▸ **WHAT IS NEEDED**: What is needed is an exact copy of the lines in the listing below, from the one with "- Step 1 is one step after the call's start" up to and including the one with "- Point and", with no other lines.

▸ **EXERCISE DATA**:
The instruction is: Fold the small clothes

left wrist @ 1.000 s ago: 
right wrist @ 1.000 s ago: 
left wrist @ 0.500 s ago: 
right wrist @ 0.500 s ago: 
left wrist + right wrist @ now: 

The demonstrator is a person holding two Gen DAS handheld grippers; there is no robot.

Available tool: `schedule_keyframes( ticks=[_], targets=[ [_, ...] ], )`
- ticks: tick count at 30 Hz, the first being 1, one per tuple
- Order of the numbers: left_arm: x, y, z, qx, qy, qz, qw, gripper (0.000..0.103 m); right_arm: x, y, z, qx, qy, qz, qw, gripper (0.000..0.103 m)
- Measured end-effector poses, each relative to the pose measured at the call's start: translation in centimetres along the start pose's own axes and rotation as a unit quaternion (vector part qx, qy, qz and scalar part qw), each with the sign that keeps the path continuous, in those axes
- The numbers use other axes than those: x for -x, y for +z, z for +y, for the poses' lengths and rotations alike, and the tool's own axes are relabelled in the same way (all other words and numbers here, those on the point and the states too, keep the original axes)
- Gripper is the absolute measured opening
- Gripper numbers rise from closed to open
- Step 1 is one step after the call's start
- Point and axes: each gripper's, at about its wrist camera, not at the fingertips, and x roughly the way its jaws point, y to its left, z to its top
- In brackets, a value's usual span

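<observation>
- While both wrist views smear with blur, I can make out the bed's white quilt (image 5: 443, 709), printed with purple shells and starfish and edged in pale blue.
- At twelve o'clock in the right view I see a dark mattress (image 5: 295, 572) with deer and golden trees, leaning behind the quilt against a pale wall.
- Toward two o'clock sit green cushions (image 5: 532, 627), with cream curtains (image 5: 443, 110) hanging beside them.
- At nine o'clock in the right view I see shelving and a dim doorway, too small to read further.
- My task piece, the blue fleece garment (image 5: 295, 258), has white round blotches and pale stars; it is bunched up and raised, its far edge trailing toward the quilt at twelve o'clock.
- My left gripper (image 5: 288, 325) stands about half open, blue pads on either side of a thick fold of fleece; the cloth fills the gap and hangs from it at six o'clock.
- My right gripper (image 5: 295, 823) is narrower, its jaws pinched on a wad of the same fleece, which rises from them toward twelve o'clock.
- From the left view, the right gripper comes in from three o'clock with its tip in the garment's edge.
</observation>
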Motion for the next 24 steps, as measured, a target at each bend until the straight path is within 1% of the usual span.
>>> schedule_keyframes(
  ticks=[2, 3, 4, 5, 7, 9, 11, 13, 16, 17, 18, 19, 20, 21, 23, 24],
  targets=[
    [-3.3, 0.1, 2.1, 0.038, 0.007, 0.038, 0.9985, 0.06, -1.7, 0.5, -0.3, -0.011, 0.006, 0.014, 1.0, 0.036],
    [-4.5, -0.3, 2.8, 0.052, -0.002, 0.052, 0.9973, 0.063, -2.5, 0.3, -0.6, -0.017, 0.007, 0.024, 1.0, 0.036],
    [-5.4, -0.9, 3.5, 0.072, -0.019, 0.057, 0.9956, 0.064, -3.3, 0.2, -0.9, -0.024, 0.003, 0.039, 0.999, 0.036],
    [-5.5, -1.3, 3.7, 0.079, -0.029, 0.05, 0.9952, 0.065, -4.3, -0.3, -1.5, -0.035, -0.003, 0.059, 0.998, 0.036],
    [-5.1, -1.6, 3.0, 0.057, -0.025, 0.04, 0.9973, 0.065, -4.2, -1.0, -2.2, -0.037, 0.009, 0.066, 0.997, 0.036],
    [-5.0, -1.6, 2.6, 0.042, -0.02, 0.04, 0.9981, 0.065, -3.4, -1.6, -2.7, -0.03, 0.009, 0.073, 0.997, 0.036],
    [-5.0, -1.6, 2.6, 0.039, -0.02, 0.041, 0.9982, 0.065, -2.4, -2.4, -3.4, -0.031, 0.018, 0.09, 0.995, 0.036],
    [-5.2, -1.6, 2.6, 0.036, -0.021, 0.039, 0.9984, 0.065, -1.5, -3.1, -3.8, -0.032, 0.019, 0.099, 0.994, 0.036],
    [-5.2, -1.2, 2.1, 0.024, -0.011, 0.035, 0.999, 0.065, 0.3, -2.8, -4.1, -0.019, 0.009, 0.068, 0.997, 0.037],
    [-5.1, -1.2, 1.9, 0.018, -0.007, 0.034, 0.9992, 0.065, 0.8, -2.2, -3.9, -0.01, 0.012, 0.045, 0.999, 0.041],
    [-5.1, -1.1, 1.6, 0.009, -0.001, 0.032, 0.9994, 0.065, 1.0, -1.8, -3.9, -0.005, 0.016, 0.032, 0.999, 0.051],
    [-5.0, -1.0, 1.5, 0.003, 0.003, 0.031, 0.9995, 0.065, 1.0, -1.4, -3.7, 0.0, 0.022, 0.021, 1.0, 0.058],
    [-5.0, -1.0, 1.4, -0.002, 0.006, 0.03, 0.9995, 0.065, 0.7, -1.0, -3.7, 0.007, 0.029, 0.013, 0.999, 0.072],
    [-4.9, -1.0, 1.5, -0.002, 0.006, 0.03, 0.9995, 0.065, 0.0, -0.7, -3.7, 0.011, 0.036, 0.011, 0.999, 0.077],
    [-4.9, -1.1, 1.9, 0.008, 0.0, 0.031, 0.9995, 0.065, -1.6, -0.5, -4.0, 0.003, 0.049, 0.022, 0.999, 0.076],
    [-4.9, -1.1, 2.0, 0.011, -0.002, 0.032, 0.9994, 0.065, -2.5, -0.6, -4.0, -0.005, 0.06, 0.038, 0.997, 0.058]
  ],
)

▸ **SOLUTION TO THIS PROBLEM**:
- Step 1 is one step after the call's start
- Point and axes: each gripper's, at about its wrist camera, not at the fingertips, and x roughly the way its jaws point, y to its left, z to its top

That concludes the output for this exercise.